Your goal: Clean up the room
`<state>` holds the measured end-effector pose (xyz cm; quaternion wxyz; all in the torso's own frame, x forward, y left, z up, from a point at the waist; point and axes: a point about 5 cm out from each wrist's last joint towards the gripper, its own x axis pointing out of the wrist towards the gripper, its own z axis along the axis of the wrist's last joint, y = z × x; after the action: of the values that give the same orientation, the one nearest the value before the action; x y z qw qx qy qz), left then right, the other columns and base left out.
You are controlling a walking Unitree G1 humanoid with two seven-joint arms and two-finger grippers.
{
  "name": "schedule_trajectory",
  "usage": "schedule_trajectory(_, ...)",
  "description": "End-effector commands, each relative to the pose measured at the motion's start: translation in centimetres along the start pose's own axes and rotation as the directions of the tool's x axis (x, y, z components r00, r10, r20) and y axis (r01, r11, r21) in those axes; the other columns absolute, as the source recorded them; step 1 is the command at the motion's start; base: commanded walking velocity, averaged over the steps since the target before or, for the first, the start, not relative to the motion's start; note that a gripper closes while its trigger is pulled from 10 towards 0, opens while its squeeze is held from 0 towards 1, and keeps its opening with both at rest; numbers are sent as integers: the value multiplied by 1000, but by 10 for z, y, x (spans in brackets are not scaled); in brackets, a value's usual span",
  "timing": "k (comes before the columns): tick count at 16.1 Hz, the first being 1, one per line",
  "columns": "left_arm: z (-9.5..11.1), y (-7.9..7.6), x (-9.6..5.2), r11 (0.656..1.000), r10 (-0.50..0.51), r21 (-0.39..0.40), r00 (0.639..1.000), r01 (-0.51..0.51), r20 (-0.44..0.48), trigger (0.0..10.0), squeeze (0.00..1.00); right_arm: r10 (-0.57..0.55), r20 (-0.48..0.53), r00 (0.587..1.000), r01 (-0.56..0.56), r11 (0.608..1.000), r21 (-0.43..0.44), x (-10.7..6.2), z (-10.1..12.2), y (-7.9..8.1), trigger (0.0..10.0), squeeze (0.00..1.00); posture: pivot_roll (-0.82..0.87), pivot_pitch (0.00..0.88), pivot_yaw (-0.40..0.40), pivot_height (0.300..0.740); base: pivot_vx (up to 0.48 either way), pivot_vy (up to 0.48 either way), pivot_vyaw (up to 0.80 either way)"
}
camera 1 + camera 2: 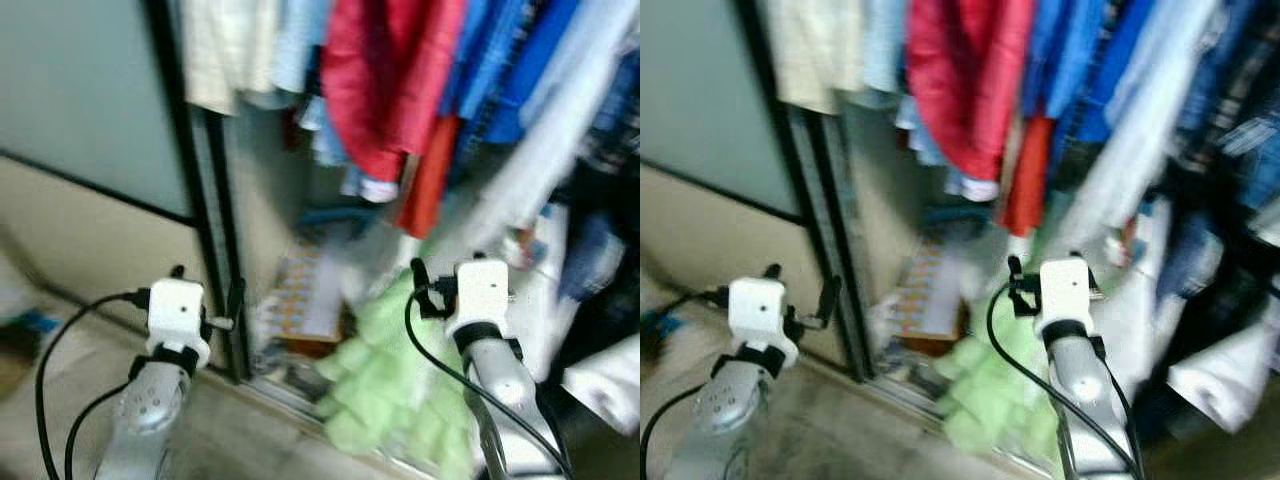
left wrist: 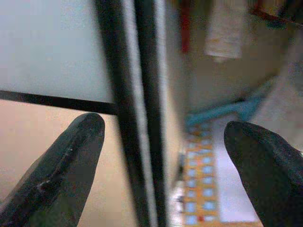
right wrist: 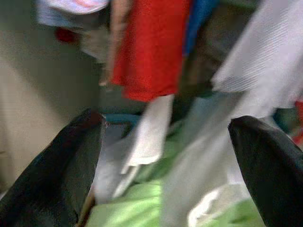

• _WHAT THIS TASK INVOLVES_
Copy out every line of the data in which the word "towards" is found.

• _ANSWER TO THE EXERCISE_
`<state>` holds the measured end-effector pose (xyz cm; quaternion wxyz; all in the torso's own frame, x forward, y left, z up, from a point at the waist; point and axes: a point about 5 cm out from each wrist's last joint towards the gripper, its own x axis pointing out of the wrist towards the gripper, its own z axis along the axis of the wrist's last joint, y = z × x; after the action: of the values that give the same orientation, the one nearest the value before the action; x y z qw qx qy qz), left then right, the other columns and base left out.
  "description": "End-effector commands, each relative to the pose measured at the motion's start: translation in centimetres along the start pose's own axes and rotation as the directions of the tool's x axis (x, y, z components r00, r10, r20) and y axis (r01, r11, r21) in those axes; the other columns absolute, as the source recorded them; step 1 is the command at the motion's start; base: commanded walking velocity, averaged over the steps since the target before or, for the first, the start, not relative to the motion's start; note that a gripper closes while its trigger is pulled from 10 towards 0, opens while its squeeze is held from 0 towards 1, and keeps its opening with both at rest; numbers are sent as integers: the value multiplied by 1000, but by 10 for z, y, x (spans in brackets are not scaled); in brackets, a value's usual span",

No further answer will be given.